現代詩のために

一見奇抜で、斬新、時代を反映しようとする試みに失敗し、既存の詩に対する感受性を失ってしまった読者の萎びた感受性を再び呼び覚ますために書かれた詩、それが現代詩である。

そもそも新しい詩というのは新しい方法論でしかありえない。新しいことそれ自体に意味を見出すのは、人間の悪癖である忌むべき進歩主義の成れの果てであって、仮に芸術としての極地があるとして、そこに近づくための無数にある方法論を一つ明らかにしてみたところで、それに特段価値がないのは明白である。にも関わらず何か進歩主義的な考え方が太古から文壇をはじめとした芸術界を覆っていて、ただ新しいだけで良いことのように受け取られ評価される。この詩は素晴らしい。なぜなら新しいからだ。

詩の評価軸があるとするならば、それは一つしかないはずだ。いかに文学に近づいたかどうか、ただそれだけが目指すべき地所だ。ところで、新しいことは文学に近づいたかどうかに、何か関わりがあるだろうか。

そうは言っても、現代詩の奇抜さ、斬新さには抗い難い。目を見張るようなテクニック、今までにない表現方法。そもそも表現という表現が適当かすら怪しくなってくるものすらある。なぜなら、その作品はもはや何物かを表現しようとしていないからだ。詩が言葉そのものになろうとする瞬間を見ているようで、現代詩は刺激的である。

また、エミール・ゾラは言った。
“明らかなことは、それぞれの社会にはその独自の詩があるということだ。ところでわれわれの社会は一八三〇年のそれではないし、われわれの社会にはまだ詩がないので、この詩を見つけた者こそは、まさしく有名になるだろう”

時代が移ろっていく以上、詩もまたその形を変えていくのは当然であるのかもしれない。ただし、新しい詩を見つけたものは有名になるとは言うが、新しい詩が優れた詩であるかどうかはまた別の話ではある。そして、短歌ブームと昨今言われているのに対して、はたして詩はどうだろうか。現代詩がますます先鋭化していくのに反して、世間の関心も薄れていくようである。これでは現代詩が現代を反映しているとも言い難い。
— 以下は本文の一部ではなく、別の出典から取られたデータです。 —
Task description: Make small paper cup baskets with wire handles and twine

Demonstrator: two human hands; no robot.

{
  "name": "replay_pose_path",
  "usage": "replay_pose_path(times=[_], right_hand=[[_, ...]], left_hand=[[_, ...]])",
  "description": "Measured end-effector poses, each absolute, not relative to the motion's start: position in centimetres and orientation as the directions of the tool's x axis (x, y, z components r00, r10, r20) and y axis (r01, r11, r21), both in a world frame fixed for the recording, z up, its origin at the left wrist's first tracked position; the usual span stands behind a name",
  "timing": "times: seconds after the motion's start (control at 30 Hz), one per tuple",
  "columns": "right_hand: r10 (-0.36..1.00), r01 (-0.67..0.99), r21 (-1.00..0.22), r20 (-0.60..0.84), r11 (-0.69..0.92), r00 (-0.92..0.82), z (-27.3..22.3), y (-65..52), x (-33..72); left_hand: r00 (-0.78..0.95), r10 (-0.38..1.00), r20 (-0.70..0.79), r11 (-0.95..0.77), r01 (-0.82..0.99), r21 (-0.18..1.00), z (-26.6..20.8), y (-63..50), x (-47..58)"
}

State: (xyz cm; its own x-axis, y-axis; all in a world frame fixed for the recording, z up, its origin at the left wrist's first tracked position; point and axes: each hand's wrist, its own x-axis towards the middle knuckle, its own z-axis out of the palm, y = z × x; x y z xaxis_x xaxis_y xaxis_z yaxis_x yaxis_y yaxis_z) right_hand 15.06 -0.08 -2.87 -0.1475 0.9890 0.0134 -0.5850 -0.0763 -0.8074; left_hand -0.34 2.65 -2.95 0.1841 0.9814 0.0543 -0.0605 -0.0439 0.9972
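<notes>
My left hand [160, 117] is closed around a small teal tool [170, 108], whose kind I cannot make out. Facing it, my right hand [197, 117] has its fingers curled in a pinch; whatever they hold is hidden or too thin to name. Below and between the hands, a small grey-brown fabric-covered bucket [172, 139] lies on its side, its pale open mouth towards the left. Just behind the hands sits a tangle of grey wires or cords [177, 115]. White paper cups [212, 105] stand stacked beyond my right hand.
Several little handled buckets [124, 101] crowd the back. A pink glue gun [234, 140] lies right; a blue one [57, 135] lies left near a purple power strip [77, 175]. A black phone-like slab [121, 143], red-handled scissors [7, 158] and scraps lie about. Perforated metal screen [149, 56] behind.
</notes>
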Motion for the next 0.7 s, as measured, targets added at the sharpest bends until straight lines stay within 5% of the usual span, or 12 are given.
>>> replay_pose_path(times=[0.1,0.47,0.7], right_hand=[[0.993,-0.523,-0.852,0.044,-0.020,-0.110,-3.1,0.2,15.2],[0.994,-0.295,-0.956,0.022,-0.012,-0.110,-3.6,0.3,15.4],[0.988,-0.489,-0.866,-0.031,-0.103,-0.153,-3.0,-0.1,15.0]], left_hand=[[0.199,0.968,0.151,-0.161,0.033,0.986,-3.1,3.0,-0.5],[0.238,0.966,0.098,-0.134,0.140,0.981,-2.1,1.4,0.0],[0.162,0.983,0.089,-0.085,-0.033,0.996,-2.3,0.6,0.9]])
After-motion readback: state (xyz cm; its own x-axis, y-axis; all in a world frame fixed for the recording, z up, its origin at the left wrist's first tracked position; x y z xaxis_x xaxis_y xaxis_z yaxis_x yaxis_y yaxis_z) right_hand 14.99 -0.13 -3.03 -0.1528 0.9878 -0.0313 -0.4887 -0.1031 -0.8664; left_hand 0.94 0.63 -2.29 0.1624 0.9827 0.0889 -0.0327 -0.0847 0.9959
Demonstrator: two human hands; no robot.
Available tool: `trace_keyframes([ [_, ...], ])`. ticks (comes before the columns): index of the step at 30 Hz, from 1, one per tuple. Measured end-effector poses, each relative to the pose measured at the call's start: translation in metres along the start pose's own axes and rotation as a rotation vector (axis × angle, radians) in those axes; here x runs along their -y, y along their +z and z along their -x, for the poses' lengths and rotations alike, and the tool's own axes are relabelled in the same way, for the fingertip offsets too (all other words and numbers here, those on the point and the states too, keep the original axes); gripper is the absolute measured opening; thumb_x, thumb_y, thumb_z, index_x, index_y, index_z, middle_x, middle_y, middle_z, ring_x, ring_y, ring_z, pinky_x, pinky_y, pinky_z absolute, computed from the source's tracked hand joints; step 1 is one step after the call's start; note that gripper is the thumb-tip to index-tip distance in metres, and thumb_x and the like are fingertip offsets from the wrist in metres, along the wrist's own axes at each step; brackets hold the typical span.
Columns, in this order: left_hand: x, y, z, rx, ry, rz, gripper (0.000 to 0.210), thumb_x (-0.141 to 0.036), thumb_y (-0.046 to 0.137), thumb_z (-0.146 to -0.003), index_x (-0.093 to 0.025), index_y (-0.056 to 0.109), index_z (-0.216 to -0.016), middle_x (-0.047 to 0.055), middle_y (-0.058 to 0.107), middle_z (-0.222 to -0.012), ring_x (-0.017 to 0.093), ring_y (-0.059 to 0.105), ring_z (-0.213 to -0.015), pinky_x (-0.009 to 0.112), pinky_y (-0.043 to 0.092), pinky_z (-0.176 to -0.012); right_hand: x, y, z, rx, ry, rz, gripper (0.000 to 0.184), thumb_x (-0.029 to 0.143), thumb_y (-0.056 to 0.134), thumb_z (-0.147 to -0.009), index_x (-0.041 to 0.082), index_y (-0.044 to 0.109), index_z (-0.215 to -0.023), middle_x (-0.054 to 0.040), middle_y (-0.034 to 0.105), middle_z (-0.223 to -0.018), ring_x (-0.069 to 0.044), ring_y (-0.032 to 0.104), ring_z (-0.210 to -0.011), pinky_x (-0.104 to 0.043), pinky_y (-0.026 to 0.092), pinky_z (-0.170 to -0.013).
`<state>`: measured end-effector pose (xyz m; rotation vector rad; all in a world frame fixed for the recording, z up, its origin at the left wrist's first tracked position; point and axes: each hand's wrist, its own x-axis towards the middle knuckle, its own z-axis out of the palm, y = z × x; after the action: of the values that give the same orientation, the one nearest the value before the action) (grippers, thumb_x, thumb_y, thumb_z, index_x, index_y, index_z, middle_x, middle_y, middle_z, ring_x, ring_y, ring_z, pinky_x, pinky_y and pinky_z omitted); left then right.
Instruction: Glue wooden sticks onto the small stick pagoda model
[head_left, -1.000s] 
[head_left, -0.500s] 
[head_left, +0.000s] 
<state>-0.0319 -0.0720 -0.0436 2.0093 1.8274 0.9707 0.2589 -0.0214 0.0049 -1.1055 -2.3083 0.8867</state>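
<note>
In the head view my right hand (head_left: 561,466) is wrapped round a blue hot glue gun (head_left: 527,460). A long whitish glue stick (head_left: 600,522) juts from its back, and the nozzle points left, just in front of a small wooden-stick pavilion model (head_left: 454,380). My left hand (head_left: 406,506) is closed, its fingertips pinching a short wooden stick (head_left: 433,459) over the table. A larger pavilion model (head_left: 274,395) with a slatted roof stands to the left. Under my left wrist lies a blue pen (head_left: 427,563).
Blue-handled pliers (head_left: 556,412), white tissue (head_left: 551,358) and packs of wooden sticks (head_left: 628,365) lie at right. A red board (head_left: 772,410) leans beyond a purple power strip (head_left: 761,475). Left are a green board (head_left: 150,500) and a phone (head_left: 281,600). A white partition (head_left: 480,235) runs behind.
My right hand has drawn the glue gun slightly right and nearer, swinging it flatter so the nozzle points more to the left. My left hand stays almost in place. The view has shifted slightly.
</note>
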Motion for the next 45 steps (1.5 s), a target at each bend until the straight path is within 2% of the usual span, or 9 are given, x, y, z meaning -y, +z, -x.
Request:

さらに現代詩への中傷を続けると、現代詩などは素晴らしい数々の過去の詩に対する感受性を失ってしまった読者の萎びた感受性を再び呼び覚ますために書かれているのにすぎないのである。新しいものを求めるのは人間の病である。(そして人間は地球の疱瘡である。)

私は主張したい、多くの詩を読むのは恥ずべきことだと。なぜ人は素晴らしいただ一つの詩を胸に死んでいくことができないのか。食い散らかすように次から次へと新しい詩に目移りするのは恥ずべきことだ。

そして、既存の詩への感動をもはや呼び起こせなくなってしまった哀れな罪人たちへ用意されているのが現代詩だ。現代詩は先に述べた通り、麻薬のような刺激を麻痺した感受性へと注入し、奇抜さで度肝を抜いてくれる。私は現代詩を読むと、そうまでしないと感動できなくなってしまった現代人への憐れを感じずにはいられないのである。

呻きが言葉となり、ため息が詩となるのは一体いつの日になるのだろうか。それまでに人間は、崩れそうな塔を積み上げるように詩を進歩させていき、ますます先端は尖っていくだろう。私は尖り切った塔の尖端で詩の完成を宣言したい、鬱病の猿がついたかのような溜め息で以て。